Work request ▸ Every line of the material is to be transcribed verbatim, with images omitted.

[Start of section]

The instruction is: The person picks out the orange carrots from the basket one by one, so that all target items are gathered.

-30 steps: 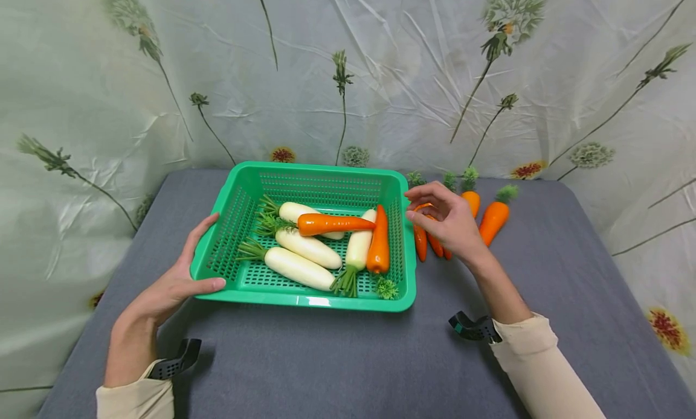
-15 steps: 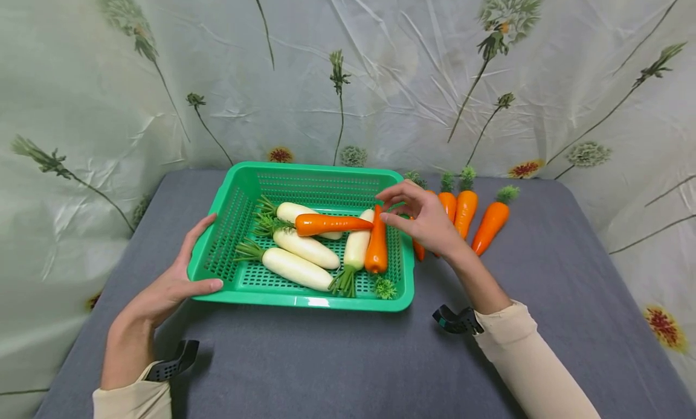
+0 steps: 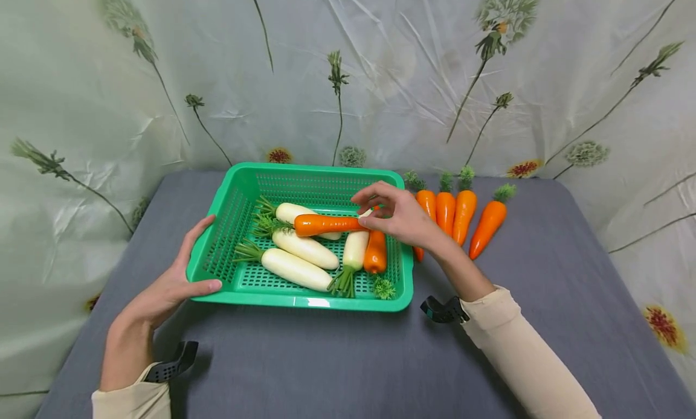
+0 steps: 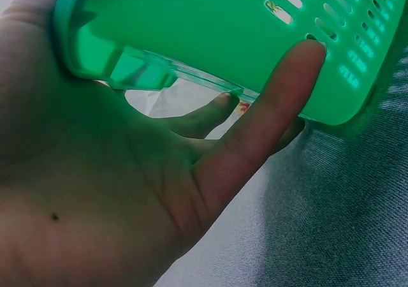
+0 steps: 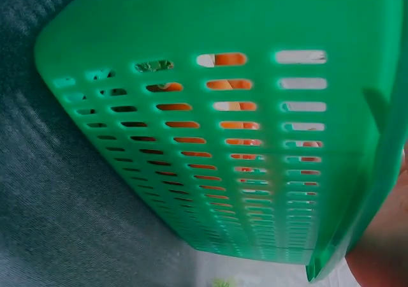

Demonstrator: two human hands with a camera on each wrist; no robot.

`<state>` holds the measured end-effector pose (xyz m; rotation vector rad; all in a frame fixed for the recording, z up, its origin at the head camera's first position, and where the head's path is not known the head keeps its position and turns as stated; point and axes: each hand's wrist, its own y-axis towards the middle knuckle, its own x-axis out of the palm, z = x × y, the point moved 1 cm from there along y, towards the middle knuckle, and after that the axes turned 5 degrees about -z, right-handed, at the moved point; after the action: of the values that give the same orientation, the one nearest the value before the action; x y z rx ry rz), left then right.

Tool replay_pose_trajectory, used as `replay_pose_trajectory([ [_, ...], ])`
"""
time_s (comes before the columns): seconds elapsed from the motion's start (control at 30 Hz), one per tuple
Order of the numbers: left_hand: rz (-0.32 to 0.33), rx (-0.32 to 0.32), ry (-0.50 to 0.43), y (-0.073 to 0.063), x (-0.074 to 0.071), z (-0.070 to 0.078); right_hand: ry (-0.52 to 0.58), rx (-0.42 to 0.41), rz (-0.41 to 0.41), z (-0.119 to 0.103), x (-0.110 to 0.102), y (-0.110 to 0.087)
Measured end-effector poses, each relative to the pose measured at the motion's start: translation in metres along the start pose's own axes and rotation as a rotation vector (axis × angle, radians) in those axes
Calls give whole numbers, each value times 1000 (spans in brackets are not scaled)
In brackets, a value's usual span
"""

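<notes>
My left hand (image 3: 165, 289) grips the left end of a green plastic basket (image 3: 310, 301), its thumb at the near rim. In the left wrist view, that hand's fingers lie around the basket's outer wall (image 4: 191, 25). Over the basket's right part hovers my right hand (image 3: 402, 218), thumb and fingers bent with a gap between them. Its thumb is at the tip of a carrot (image 3: 323, 224) lying across the white radishes (image 3: 296, 269); contact is unclear. A second carrot (image 3: 375, 256) lies partly under this hand. The right wrist view shows mostly the slotted basket wall (image 5: 146, 153).
Several more carrots (image 3: 464, 217) lie on the grey table (image 3: 304, 364), just right of the basket, green tops pointing away. A flowered curtain (image 3: 380, 75) stands behind the table. Black bands (image 3: 443, 310) with cameras sit on both wrists.
My right hand has moved left from beside the basket's right rim to above the carrots inside it. The left hand keeps its hold, and the vegetables have not visibly moved.
</notes>
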<state>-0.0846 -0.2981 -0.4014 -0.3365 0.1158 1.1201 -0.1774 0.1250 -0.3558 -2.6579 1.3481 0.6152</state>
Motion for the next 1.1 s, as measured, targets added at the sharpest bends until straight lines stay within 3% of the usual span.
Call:
replay_pose_trajectory([
  [0.6,-4,-5,-13,2,-1,-1,-54,139,-162,0,5,29],
  [0.93,-3,7,-18,2,-1,-3,-160,217,-253,0,6,39],
  [1.1,-3,3,-18,2,-1,-4,-262,259,-290,2,10,41],
])
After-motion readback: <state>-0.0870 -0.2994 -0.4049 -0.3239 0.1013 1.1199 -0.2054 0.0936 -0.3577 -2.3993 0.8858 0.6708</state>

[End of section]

Exercise response ▸
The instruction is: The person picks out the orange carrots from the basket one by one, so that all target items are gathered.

-30 steps: 
-15 steps: 
+0 steps: 
+0 steps: 
+0 steps: 

Demonstrator: two human hands with a camera on each wrist; no robot.

`<state>` holds the measured end-effector pose (xyz m; rotation vector rad; all in a frame fixed for the recording, z up, its origin at the head camera's first position, and where the head's path is not known the head keeps its position and turns as stated; point and axes: each hand's wrist, its own y-axis towards the middle knuckle, its own x-axis out of the palm, z = x × y, the point moved 1 cm from there along y, towards the middle knuckle, and after that the axes turned 5 degrees about -z, right-handed, at the moved point; after the action: of the values that give the same orientation, the one nearest the value before the action; x y z rx ry rz), left then right.

Tool replay_pose_trajectory, used as `replay_pose_trajectory([ [_, ...], ])`
"""
time_s (comes before the columns): seconds elapsed from the motion's start (control at 30 Hz), one per tuple
Order of the numbers: left_hand: rz (-0.32 to 0.33), rx (-0.32 to 0.32), ry (-0.50 to 0.43), y (-0.073 to 0.063), x (-0.074 to 0.071), z (-0.070 to 0.078); right_hand: ry (-0.52 to 0.58), rx (-0.42 to 0.41), rz (-0.41 to 0.41), z (-0.119 to 0.103), x (-0.110 to 0.102), y (-0.110 to 0.087)
Measured end-effector poses, each relative to the pose measured at the motion's start: translation in metres along the start pose's own axes and rotation as a rotation vector (axis × angle, radians) in those axes
Calls give whole numbers, each value times 1000 (spans in brackets are not scaled)
In brackets, a value's usual span
"""

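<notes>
My left hand (image 3: 165, 289) grips the left end of a green plastic basket (image 3: 310, 301), its thumb at the near rim. In the left wrist view, that hand's fingers lie around the basket's outer wall (image 4: 191, 25). Over the basket's right part hovers my right hand (image 3: 402, 218), thumb and fingers bent with a gap between them. Its thumb is at the tip of a carrot (image 3: 323, 224) lying across the white radishes (image 3: 296, 269); contact is unclear. A second carrot (image 3: 375, 256) lies partly under this hand. The right wrist view shows mostly the slotted basket wall (image 5: 146, 153).
Several more carrots (image 3: 464, 217) lie on the grey table (image 3: 304, 364), just right of the basket, green tops pointing away. A flowered curtain (image 3: 380, 75) stands behind the table. Black bands (image 3: 443, 310) with cameras sit on both wrists.
My right hand has moved left from beside the basket's right rim to above the carrots inside it. The left hand keeps its hold, and the vegetables have not visibly moved.
</notes>
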<state>-0.0846 -0.2981 -0.4014 -0.3365 0.1158 1.1201 -0.1774 0.1250 -0.3558 -2.6579 1.3481 0.6152</state>
Motion for the next 1.1 s, as measured, targets added at the sharpest bends until straight lines stay within 3% of the usual span.
Call:
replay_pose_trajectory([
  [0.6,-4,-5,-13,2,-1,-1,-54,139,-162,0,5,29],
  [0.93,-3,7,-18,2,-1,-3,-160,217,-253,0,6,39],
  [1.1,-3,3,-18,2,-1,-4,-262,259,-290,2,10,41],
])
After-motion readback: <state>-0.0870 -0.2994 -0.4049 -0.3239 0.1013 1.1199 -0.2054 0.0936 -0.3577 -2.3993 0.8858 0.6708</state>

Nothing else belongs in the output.